# WORK ITEM:
Print the data that follows exactly.

※

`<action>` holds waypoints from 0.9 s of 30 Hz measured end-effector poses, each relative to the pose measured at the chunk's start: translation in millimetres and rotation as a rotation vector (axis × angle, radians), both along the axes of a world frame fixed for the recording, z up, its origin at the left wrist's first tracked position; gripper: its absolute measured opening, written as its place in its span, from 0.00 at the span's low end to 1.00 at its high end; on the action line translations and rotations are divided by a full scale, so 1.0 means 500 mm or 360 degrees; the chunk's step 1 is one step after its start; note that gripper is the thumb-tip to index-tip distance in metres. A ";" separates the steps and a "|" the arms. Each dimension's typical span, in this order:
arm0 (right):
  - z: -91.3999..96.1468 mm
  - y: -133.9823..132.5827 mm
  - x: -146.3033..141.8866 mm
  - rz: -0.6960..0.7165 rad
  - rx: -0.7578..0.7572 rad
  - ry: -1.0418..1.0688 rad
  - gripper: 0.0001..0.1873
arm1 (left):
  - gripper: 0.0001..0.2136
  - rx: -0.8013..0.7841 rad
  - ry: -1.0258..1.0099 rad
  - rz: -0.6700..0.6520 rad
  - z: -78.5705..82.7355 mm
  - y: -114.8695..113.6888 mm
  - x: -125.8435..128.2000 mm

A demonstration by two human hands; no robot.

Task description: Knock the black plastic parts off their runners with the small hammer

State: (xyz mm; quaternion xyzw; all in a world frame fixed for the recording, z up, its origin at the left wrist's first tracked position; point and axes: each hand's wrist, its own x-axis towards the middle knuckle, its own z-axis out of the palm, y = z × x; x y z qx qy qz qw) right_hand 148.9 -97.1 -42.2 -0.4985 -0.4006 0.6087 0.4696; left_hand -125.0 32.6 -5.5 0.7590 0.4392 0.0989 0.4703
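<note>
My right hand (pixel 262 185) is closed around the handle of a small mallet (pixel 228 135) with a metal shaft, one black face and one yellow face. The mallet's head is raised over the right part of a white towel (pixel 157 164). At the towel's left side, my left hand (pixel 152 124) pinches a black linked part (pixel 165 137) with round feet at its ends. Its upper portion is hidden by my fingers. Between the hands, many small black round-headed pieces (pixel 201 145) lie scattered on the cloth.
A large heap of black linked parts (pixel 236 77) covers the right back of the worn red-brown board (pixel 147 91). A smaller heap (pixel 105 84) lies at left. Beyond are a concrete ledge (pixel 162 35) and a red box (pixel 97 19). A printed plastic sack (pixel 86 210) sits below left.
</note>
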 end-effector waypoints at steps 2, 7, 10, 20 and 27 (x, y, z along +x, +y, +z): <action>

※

# RESPONSE TO THE EXERCISE:
`<action>` holds waypoints from 0.9 s of 30 Hz measured end-effector poses, each relative to the pose measured at the chunk's start: translation in millimetres and rotation as a rotation vector (axis × angle, radians), both along the axes of a world frame fixed for the recording, z up, its origin at the left wrist's first tracked position; gripper: its absolute measured opening, written as its place in its span, from 0.00 at the span's low end to 1.00 at its high end; on the action line translations and rotations are divided by a full scale, so 1.0 means 500 mm or 360 degrees; the chunk's step 1 is one step after its start; note that gripper is the thumb-tip to index-tip distance in metres. A ";" separates the steps and a "|" the arms. Each dimension's typical span, in this order:
arm0 (right):
  - z: -91.3999..96.1468 mm
  - y: -133.9823..132.5827 mm
  - x: -146.3033..141.8866 mm
  - rz: -0.6960..0.7165 rad
  - rx: -0.7578..0.7572 rad
  - ry: -1.0418..1.0688 rad
  - gripper: 0.0001..0.1873
arm1 (left):
  - gripper: 0.0001..0.2136
  - rx: -0.8013..0.7841 rad
  - ry: -1.0258..1.0099 rad
  - rz: -0.6700..0.6520 rad
  - z: -78.5705..82.7355 mm
  - y: -114.8695..113.6888 mm
  - x: -125.8435..128.2000 mm

A demonstration by two human hands; no robot.

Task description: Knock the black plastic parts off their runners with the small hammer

State: (xyz mm; quaternion xyzw; all in a world frame fixed for the recording, z up, its origin at the left wrist's first tracked position; point and axes: each hand's wrist, its own x-axis towards the middle knuckle, its own z-axis out of the palm, y = z × x; x y z qx qy qz qw) right_hand 148.9 -97.1 -42.2 -0.4985 -0.4006 0.6087 0.4696; left_hand -125.0 32.6 -5.5 0.7590 0.4392 0.0989 0.4703
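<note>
My right hand (pixel 262 185) is closed around the handle of a small mallet (pixel 228 135) with a metal shaft, one black face and one yellow face. The mallet's head is raised over the right part of a white towel (pixel 157 164). At the towel's left side, my left hand (pixel 152 124) pinches a black linked part (pixel 165 137) with round feet at its ends. Its upper portion is hidden by my fingers. Between the hands, many small black round-headed pieces (pixel 201 145) lie scattered on the cloth.
A large heap of black linked parts (pixel 236 77) covers the right back of the worn red-brown board (pixel 147 91). A smaller heap (pixel 105 84) lies at left. Beyond are a concrete ledge (pixel 162 35) and a red box (pixel 97 19). A printed plastic sack (pixel 86 210) sits below left.
</note>
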 end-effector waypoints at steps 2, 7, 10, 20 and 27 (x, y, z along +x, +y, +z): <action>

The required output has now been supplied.